Description of the task: The whole of the data must be transcribed exactly.

Input data:
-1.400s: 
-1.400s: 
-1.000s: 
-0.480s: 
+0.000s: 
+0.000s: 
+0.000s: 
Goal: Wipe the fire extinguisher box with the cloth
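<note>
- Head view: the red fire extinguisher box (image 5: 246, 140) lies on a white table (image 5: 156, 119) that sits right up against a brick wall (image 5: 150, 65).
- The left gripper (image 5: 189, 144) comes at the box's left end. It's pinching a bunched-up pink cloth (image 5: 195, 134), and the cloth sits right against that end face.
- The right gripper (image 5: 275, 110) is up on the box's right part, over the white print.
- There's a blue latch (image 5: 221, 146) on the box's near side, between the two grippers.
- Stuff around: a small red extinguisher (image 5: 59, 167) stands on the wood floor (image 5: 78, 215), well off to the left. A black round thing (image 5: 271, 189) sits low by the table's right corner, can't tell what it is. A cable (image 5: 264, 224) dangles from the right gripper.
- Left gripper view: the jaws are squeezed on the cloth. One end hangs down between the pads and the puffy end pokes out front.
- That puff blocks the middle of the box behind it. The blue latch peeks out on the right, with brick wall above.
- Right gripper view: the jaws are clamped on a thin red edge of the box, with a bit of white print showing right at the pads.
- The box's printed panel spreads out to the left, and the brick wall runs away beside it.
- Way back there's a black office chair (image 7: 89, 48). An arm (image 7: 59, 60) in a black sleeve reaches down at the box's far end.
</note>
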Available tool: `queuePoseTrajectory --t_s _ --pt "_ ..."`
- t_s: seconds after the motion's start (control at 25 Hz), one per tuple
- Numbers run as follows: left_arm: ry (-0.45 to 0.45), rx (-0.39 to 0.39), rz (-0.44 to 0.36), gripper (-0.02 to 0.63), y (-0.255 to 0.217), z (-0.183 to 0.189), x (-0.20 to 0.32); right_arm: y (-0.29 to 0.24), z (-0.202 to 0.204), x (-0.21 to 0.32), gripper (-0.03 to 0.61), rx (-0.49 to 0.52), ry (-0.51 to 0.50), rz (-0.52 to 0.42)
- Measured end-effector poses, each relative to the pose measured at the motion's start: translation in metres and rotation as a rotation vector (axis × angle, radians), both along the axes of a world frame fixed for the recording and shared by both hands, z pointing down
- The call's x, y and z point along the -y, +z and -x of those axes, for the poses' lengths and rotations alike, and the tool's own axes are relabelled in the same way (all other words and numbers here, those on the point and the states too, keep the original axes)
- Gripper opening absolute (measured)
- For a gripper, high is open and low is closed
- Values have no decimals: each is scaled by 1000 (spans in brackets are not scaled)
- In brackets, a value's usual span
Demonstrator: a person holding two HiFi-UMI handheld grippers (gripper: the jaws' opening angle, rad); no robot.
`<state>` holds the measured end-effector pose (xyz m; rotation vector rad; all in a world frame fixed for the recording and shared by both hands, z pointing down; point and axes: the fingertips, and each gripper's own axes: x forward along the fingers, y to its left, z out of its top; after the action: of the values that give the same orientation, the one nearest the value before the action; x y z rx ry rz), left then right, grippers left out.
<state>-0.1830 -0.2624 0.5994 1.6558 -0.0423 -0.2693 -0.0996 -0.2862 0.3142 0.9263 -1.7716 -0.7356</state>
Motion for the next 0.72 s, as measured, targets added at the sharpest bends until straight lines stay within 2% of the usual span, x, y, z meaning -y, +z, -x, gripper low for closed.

Answer box:
-1.400s: 
-1.400s: 
-1.000s: 
-0.480s: 
+0.000s: 
+0.000s: 
+0.000s: 
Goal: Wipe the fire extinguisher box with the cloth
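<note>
- Head view: the red fire extinguisher box (image 5: 246, 140) lies on a white table (image 5: 156, 119) that sits right up against a brick wall (image 5: 150, 65).
- The left gripper (image 5: 189, 144) comes at the box's left end. It's pinching a bunched-up pink cloth (image 5: 195, 134), and the cloth sits right against that end face.
- The right gripper (image 5: 275, 110) is up on the box's right part, over the white print.
- There's a blue latch (image 5: 221, 146) on the box's near side, between the two grippers.
- Stuff around: a small red extinguisher (image 5: 59, 167) stands on the wood floor (image 5: 78, 215), well off to the left. A black round thing (image 5: 271, 189) sits low by the table's right corner, can't tell what it is. A cable (image 5: 264, 224) dangles from the right gripper.
- Left gripper view: the jaws are squeezed on the cloth. One end hangs down between the pads and the puffy end pokes out front.
- That puff blocks the middle of the box behind it. The blue latch peeks out on the right, with brick wall above.
- Right gripper view: the jaws are clamped on a thin red edge of the box, with a bit of white print showing right at the pads.
- The box's printed panel spreads out to the left, and the brick wall runs away beside it.
- Way back there's a black office chair (image 7: 89, 48). An arm (image 7: 59, 60) in a black sleeve reaches down at the box's far end.
</note>
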Available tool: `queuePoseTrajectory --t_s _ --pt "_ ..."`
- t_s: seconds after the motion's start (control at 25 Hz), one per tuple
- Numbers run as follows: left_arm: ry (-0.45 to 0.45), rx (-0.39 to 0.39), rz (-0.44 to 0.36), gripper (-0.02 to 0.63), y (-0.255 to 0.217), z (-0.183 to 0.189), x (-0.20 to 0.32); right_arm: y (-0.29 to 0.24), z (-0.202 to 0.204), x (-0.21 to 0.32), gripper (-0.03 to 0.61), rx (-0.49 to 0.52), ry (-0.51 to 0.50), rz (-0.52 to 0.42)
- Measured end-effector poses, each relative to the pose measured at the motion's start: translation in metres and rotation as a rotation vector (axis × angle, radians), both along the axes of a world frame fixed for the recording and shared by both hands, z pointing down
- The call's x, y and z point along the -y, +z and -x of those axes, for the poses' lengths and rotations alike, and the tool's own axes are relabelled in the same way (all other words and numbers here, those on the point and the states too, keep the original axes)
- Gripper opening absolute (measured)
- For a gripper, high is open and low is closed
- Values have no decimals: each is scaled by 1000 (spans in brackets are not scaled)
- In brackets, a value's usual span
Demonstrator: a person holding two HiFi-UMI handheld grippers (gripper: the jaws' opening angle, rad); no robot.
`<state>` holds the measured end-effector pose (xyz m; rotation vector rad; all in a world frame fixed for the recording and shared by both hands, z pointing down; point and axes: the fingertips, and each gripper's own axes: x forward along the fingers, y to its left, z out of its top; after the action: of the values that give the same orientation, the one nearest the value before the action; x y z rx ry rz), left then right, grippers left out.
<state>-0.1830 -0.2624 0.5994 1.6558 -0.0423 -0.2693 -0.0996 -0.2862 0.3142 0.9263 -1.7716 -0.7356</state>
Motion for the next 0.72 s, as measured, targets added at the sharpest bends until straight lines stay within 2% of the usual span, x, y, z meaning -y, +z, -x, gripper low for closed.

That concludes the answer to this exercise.